Fransa Kralı St. Louis komutasında ilerleyen Haçlı kolunu ise Yalvaç civârında
yenen Sultan Mesud, bu zaferleriyle Türkiye Selçukluları Devletinin şânını ve
kendi nâmını bütün dünyada yüceltti. Abbâsî halîfesi, Selçuklu sultanına hil’at
ve sancak gibi hâkimiyet alâmetleri göndererek kendisini tebrik etti.



İkinci Haçlı Seferi sonunda Antalya’dan gemiye binerek Suriye’ye geçen Fransa
Kralı St. Louis’in ordusunun artıkları, Türklerin hücumları ve Rumların
yağmaları, açlık ve hastalıkla perişan oldu. Türkler, bu Haçlılara acıyarak
kendilerine ekmek ve para dağıttılar. Türklerin şefkat ve merhametini gören
3000’den fazla Frenk, Müslüman oldu. Rumların hıyânetini ve Türklerin
insanlığını anlatan bir Haçlı yazar: “Ey hıyânetten daha zâlim olan merhamet!”
feryâdıyla Türklerin, şefkat ve iyilikleriyle Haçlıların dinlerini satın
aldıklarını, bununla berâber din değiştirme husûsunda hiçbir baskı
yapmadıklarını da ilâve eder. Böylece, Bizanslılara dindaş diye yardıma gelen
Haçlılar, bu seferler sonunda Rumlara düşman ve Türklere hayran olarak döndüler.
Sultan Mesud, bu başarılarından sonra Suriye’de ve Maraş civârında Haçlıları
yenerek Maraş, Göksun, Antep, Raban ve Delûk’ü alarak Frenkleri kovdu.
Danişmendlileri kendisine bağladı. Klikya Seferine çıktıysa da yarıda kaldı.

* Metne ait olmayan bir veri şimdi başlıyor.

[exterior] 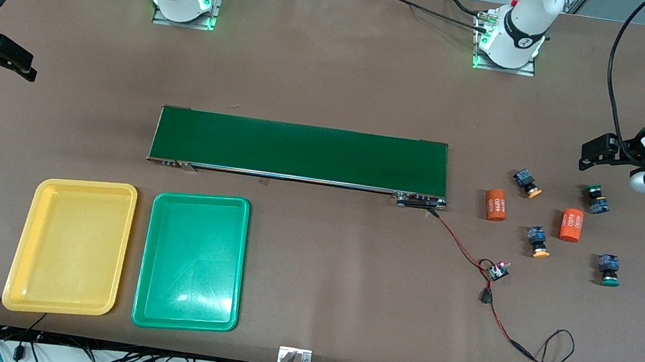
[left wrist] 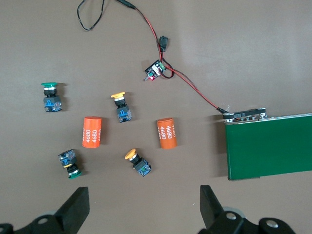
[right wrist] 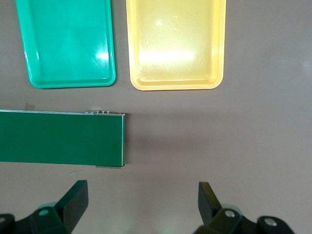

1155’te ölmeden önce büyük oğlu Kılıç Arslan’ı veliaht tâyin etti ve ülke
topraklarını üç oğlu arasında paylaştırdı. Birinci Rükneddîn Mesud, Amasya
civârında, medrese, han, hamam ve imâretle îmar ettiği Simre kasabasındaki
türbesine defnedildi. Kırk yılı aşan saltanat süresinde, Bizans ve Haçlı
seferlerine karşı koyarak, Türk-İslâm nüfuzunun Anadolu’da hâkimiyetinin ve
İslâm âleminin bekçiliğini yapan Sultan Mesud, Anadolu’yu Türkler için vatan
hâline getirdi. Batı kaynakları, târihte ilk defâ onun devrinde Anadolu’dan
Turchiae (Türkiye) adıyla bahsettiler. Adâleti ve sağlam idâresi sâyesinde,
Hıristiyanları bile Bizans’tan koparıp kendisine bağladı. Anadolu’da
Selçukluların köklü îmar faaliyetleri de onunla başladı.